Let \(\psi : \IR^K \ra \IR^M, \phi: \IR^M \ra \IR^N, a: \IR^N \ra \IR\) be continuously differentiable functions. We have the following notions of derivatives:

  • Jacobi Matrix

    • \(D_p \phi \in \IR[N,M]\) is a NxM matrix of partial derivatives: \(D_p \phi[n,m] = (\del_m \phi^n) (p)\).
    • \(D_q a \in \IR[1,N]\) is a 1xN vector of partial derivatives: \(D_q a[1,n] = (\del_n a) (q)\).
  • Nabla Operator. For a real-valued function, we get a vector valued function \(\nabla a (q) = (D_q a)^* \in \IR[N,1]=\IR^N\) as adjoint of the Jacobi Matrix with respect to the standard inner product:
\[ D_q a(v) = \<\nabla a(q), v\> = (\nabla a(q))^* \cdot v \]

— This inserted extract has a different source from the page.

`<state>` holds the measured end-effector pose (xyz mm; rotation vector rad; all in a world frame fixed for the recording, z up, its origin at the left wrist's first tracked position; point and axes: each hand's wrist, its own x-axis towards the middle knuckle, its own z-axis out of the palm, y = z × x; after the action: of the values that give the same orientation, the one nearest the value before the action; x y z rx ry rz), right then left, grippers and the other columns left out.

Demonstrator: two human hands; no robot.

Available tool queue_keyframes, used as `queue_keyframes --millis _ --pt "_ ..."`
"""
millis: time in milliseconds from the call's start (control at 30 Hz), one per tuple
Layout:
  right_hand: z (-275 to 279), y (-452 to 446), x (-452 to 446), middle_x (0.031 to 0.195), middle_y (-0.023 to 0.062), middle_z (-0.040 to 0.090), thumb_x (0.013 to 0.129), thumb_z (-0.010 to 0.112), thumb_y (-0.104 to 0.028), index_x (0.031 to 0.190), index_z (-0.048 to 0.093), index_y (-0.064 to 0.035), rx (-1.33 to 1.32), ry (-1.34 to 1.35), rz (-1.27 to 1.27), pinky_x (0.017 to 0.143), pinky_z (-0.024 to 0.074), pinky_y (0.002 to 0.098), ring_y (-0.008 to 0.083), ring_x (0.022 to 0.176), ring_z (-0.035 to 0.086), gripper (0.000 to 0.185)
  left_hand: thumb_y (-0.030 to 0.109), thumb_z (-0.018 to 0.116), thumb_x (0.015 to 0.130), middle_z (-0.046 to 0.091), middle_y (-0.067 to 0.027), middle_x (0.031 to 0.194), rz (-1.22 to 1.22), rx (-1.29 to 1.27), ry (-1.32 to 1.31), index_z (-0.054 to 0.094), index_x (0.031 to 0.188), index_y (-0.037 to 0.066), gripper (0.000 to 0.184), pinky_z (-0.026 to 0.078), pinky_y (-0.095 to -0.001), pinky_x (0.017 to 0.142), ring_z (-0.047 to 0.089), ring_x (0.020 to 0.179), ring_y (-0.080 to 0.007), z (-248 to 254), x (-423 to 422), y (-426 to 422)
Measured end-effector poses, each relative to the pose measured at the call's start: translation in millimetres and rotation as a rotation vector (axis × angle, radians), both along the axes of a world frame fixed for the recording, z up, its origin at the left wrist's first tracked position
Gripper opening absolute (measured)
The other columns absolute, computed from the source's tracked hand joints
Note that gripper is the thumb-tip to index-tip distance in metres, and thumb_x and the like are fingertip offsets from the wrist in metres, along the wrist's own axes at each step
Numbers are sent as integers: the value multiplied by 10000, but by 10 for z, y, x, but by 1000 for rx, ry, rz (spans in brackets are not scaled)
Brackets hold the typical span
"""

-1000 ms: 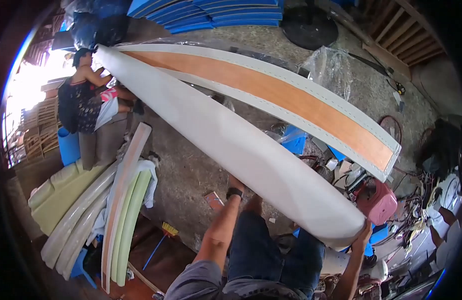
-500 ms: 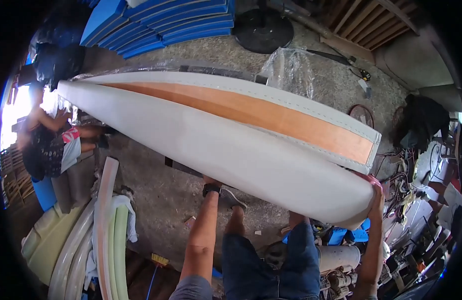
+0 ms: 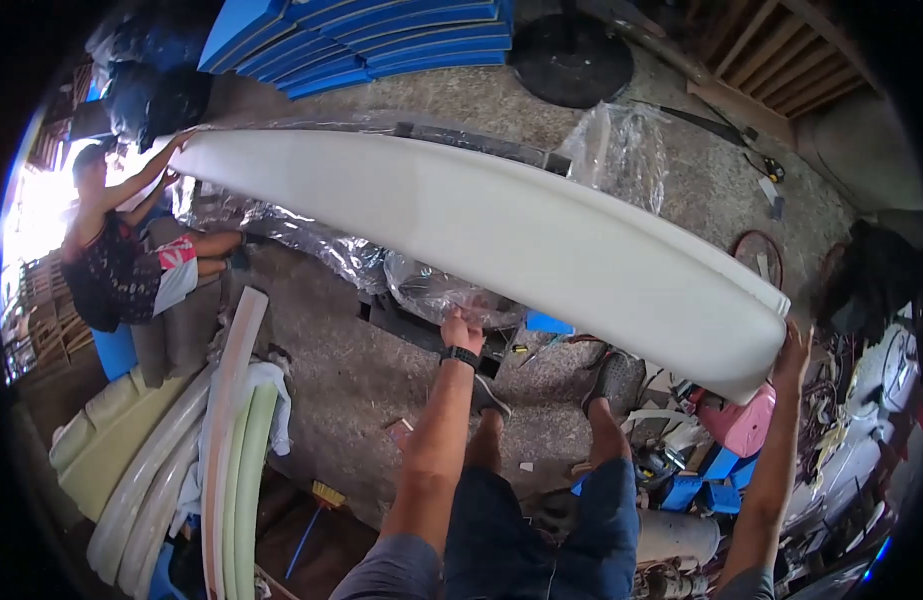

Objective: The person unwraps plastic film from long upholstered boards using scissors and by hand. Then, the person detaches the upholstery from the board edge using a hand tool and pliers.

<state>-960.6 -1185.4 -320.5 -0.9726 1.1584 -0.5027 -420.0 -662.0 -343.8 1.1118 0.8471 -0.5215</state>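
Observation:
A long white padded panel [image 3: 462, 220] slants across the view, its smooth face toward me and a second white edge showing behind it. My right hand [image 3: 794, 352] grips its near right end. My left hand [image 3: 464, 328] is below the panel's lower edge, apart from it, with curled fingers against crumpled clear plastic sheeting [image 3: 422, 290]; whether it holds the plastic is hard to see. At the far left end a co-worker [image 3: 122, 230] has both hands on the panel's tip.
Stacked blue panels [image 3: 372, 45] and a round black base [image 3: 572, 60] stand at the back. Curved padded strips [image 3: 232, 450] lean at lower left, near a broom [image 3: 327, 495]. A pink object [image 3: 742, 420], tools and cords crowd the right.
The panel has turned over, hiding its orange strip. My left hand has come into view from behind it. The co-worker's hands have risen to the tip, and plastic below is now uncovered.

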Motion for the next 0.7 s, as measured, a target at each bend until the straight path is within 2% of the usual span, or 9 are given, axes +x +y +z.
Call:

The following computational rules hold true:

Chain Rule

Let \(q=\psi(p)\), then

\[ D_p(\phi \circ \psi) = ( D_{\psi(p)} \phi ) \cdot (D_p \psi) = D_q \phi \cdot D_p \psi \]
\[ D_p (a \circ \phi) = (D_{\phi(p)} a) \cdot D_p \phi = D_q a \cdot D_p \phi \]
\[ \nabla(a \circ \phi)(p) = (D_p \phi)^* \cdot \nabla a(\phi(p)) = (D_p \phi)^* \cdot \nabla a(q) \]

Product Rule

For two real valued functions \(a,b\) we have the identity:

\[ \nabla (a b)(q) = a(q) . \nabla b(q) + b(q) . \nabla a(q) \]

Here "a.v" denots the scalar multiplication of a scalar "a" with a vector "v".

For a real valued function \(a: \IR^M \ra \IR\) and a vector valued function \(\phi: \IR^M \ra \IR^N\) we have:

\[ D_p (a . \phi) = a(p) . D_p \phi + \phi(p) \cdot (D_p a) \]

Here \(D_p (a . \phi)\) and \(D_p \phi\) are both NxM matrices. \(\phi(p)\) is a Nx1 vector that is multiplied with the 1xM vector \((D_p a)\) to give a MxN matrix.

Quotient Rule

For two real valued functions \(a,b\) we have:

\[ \nabla \left( \frac{a}{b} \right) = \frac{1}{b^2} (b \nabla a - a \nabla b) \]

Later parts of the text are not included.